Community
    • Login

    HTML & User-defined keywords

    Scheduled Pinned Locked Moved General Discussion
    13 Posts 3 Posters 1.0k Views
    Loading More Posts
    • Oldest to Newest
    • Newest to Oldest
    • Most Votes
    Reply
    • Reply as topic
    Log in to reply
    This topic has been deleted. Only users with topic management privileges can see it.
    • mpheathM
      mpheath @PeterJones
      last edited by

      @PeterJones said in HTML & User-defined keywords:

      Lexilla doesn’t include user-defined keywords for HTML.

      There are user-defined keyword lists for Lexilla lexers.

      Lexilla does not handle User-defined keywords for any lexer. User-defined keywords is a Notepad++ extra special feature. Notepad++ joins Default keywords and User-defined keywords together and then calls SCI_SETKEYWORDS with the single keyword list for Lexilla to use. If you look at stylers.xml, you may see keywordClass attributes of which those tags can save User-defined keywords. The joining function of Default keywords and User-defined keywords is here. That cpp file that you may recognize is where lexers are set and keywords lists are set which is under Notepad++'s source control. Convincing Lexilla with a posted issue appears futile. So, another day, another learning experience I guess. :)

      PeterJonesP 1 Reply Last reply Reply Quote 2
      • PeterJonesP
        PeterJones @mpheath
        last edited by PeterJones

        @mpheath said in HTML & User-defined keywords:

        Notepad++ joins Default keywords and User-defined keywords together and then calls SCI_SETKEYWORDS with the single keyword list for Lexilla to use.

        Sorry I didn’t give the full details of my experiment when I was answering a newb OP. But since you want those details:

        My experiment was to edit the intre1 keyword list for HTML in Notepad++'s langs.xml, which Notepad++ sends to LexHTML as the first keyword list. And even after restarting, it would not lex my new tag.

        So then I went to SciTE, and edited html.properties, and added my dummy tag right after xmp in the list of keywords (I tried either xmpPeter or zzzPeter, so both were alphabetical, even, though that shouldn’t be necessary), and after restarting SciTE, it would syntax highlight <xmp>a</xmp> as a valid tag, but showed <xmpPeter>a</xmpPeter> or <zzzPeter>a</zzzPeter> as an invalid tag. So changing the keyword list that Lexilla sees does not change what it considers a valid tag.

        As far as I can tell, a user of the Lexilla HTML lexer cannot customize the keyword list at all, and have it affect whether Lexilla thinks a given HTML tag is valid or not.
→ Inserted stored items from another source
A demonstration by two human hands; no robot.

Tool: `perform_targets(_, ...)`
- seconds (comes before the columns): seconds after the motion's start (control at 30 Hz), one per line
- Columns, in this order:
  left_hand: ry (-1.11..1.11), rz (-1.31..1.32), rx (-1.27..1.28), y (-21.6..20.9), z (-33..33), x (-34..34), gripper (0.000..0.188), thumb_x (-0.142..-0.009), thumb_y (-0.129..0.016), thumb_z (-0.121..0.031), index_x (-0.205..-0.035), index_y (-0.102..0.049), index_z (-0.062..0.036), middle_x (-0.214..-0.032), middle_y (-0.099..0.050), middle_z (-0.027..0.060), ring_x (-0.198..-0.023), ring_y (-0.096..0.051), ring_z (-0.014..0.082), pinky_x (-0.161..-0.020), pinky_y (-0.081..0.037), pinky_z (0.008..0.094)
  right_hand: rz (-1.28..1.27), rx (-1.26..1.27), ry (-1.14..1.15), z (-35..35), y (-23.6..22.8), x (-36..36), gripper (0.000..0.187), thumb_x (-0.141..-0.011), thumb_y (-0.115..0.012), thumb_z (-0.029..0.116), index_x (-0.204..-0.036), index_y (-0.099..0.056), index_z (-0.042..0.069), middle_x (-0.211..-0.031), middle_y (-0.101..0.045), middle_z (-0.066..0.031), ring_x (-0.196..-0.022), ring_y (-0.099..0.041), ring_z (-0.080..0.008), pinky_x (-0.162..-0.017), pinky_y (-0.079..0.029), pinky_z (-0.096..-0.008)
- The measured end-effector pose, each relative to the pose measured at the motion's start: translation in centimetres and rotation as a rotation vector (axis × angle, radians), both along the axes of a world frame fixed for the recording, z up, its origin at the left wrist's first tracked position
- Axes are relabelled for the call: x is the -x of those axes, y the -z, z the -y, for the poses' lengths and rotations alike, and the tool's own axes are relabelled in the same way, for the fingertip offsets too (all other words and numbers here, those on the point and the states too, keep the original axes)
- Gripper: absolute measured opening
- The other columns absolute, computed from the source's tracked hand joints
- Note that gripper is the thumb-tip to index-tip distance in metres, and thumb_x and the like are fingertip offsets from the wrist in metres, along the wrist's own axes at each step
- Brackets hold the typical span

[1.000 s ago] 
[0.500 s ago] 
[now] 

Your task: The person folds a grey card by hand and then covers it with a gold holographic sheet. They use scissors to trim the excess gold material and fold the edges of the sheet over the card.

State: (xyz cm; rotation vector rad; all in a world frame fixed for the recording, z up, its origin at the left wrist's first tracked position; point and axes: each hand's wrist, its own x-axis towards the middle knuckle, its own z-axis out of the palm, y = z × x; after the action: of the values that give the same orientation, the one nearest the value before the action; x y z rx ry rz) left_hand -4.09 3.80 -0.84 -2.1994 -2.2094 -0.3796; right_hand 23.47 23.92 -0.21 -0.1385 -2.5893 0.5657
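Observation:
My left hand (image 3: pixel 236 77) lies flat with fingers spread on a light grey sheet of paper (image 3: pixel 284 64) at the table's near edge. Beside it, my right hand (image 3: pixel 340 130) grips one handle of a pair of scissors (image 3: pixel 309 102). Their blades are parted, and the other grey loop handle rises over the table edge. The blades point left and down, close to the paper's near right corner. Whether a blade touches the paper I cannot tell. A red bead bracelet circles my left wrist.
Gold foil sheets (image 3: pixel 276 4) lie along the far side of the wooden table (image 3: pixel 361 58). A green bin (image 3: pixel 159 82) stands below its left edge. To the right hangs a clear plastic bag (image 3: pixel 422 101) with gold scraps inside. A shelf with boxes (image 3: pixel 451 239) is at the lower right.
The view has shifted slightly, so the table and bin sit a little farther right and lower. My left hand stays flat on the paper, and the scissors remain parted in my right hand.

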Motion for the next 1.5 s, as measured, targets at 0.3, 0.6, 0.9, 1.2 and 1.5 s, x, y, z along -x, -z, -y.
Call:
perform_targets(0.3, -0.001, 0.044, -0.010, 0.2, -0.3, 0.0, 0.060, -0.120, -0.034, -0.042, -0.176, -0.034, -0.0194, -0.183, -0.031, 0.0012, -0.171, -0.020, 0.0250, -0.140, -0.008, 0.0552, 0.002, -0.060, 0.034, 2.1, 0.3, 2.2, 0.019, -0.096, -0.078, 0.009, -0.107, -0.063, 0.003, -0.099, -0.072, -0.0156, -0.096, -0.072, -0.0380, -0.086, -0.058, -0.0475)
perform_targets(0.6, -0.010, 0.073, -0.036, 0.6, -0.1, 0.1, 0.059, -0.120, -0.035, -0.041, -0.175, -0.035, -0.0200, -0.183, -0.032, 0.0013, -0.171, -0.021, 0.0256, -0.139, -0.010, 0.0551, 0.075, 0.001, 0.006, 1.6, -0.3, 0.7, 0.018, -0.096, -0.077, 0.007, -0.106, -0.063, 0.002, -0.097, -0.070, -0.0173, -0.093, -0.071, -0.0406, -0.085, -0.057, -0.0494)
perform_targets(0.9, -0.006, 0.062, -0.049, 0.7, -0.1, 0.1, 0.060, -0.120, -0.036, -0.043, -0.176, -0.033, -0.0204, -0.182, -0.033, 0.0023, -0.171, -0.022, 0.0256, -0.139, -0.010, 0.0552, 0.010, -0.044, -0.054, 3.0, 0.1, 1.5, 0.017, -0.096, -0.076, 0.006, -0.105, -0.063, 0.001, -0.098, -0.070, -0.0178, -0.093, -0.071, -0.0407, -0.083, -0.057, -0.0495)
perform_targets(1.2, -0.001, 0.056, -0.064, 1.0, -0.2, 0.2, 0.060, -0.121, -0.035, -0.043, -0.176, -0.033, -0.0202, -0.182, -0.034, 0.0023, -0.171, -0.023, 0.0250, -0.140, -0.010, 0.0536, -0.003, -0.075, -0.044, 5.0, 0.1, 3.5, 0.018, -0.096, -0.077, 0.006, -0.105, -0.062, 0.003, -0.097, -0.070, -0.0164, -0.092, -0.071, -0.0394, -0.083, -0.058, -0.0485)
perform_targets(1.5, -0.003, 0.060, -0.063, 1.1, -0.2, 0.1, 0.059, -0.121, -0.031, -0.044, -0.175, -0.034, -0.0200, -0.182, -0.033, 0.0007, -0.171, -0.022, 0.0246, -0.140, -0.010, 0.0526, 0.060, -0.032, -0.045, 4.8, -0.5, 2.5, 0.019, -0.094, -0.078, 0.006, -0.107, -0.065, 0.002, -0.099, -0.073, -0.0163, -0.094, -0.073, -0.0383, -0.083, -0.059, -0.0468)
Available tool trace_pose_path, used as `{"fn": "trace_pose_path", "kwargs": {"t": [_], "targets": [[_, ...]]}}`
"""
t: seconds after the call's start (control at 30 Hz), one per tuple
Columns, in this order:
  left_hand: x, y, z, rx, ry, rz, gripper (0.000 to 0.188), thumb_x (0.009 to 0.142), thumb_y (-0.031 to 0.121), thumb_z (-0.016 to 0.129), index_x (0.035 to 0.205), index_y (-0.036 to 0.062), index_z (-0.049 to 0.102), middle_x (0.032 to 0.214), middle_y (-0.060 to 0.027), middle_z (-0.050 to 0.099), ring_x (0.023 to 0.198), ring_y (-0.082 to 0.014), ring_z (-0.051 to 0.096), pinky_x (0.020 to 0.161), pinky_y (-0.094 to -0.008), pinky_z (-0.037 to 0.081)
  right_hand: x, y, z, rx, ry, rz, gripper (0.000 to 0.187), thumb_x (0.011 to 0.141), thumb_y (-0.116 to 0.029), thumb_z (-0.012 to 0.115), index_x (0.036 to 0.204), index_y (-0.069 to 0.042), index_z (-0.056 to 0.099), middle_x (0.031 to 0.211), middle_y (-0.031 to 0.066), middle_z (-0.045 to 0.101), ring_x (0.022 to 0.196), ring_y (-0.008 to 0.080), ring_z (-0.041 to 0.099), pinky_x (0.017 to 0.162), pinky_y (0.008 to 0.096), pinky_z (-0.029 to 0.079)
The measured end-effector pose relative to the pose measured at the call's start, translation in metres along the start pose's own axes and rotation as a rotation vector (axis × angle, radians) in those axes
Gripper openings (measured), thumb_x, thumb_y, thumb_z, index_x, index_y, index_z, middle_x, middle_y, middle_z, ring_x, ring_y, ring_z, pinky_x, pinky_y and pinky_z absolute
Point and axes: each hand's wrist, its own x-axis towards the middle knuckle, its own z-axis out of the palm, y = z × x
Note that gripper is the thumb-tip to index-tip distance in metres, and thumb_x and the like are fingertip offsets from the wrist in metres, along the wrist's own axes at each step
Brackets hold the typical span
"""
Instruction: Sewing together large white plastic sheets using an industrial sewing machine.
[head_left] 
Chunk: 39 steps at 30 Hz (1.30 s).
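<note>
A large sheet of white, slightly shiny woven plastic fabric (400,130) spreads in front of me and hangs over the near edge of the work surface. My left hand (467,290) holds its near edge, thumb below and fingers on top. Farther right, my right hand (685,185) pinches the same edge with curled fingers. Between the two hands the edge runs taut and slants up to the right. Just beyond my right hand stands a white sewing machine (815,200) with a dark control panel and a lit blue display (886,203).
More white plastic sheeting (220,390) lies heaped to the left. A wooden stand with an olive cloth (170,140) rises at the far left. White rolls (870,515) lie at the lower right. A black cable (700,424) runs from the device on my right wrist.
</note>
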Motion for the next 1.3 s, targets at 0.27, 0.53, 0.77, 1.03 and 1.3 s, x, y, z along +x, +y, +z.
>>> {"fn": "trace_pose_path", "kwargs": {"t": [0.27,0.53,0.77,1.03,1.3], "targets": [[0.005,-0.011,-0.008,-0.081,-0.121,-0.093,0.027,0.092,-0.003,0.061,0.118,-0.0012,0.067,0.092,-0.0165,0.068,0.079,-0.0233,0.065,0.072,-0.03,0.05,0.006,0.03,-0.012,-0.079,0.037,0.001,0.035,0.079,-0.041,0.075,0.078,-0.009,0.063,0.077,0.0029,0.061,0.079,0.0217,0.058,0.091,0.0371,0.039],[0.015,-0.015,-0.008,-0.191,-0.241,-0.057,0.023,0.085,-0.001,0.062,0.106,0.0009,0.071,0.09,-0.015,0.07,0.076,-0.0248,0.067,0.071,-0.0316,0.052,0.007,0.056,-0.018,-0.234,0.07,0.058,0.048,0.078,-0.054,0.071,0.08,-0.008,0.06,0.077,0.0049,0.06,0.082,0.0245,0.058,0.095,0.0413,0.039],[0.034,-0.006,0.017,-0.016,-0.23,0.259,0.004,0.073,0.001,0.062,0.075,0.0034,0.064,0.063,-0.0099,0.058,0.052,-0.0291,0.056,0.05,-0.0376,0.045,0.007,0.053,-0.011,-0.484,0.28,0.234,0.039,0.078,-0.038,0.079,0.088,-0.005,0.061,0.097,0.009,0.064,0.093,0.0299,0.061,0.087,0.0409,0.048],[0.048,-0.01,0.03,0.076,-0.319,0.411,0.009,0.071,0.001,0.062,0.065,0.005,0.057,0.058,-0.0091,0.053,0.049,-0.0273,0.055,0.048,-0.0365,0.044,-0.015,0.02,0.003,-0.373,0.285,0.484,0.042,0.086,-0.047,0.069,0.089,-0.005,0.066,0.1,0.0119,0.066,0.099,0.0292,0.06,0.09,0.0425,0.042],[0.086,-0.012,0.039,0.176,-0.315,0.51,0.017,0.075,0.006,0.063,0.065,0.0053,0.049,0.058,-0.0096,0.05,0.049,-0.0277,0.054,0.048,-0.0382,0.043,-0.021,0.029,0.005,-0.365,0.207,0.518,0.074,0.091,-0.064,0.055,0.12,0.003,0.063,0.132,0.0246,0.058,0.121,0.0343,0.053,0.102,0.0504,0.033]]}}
Thus, I used the non-explicit phrasing to the OP that you “cannot send user-defined keywords for HTML” tags to Lexilla.
        (I justify that phrasing: even when I, as a user, define the keyword list in the Scintilla/Lexilla testbed SciTE – hence, it’s user-defined – it will not change its lexing of HTML tags based on that list.)

        Hence my conclusion that it’s something that needs to be fixed in Lexilla, not Notepad++.

        mpheathM 1 Reply Last reply Reply Quote 1
        • mpheathM
          mpheath @PeterJones
          last edited by mpheath

          @PeterJones said in HTML & User-defined keywords:

          Sorry I didn’t give the full details of my experiment when I was answering a newb OP. But since you want those details:

          The fine details have been absent since the OP. Any conclusion with such little details is not assured to be conclusive. So, thanks for providing some of your details for me to investigate further.

          My experiment was to edit the intre1 keyword list for HTML in Notepad++'s langs.xml, which Notepad++ sends to LexHTML as the first keyword list. And even after restarting, it would not lex my new tag.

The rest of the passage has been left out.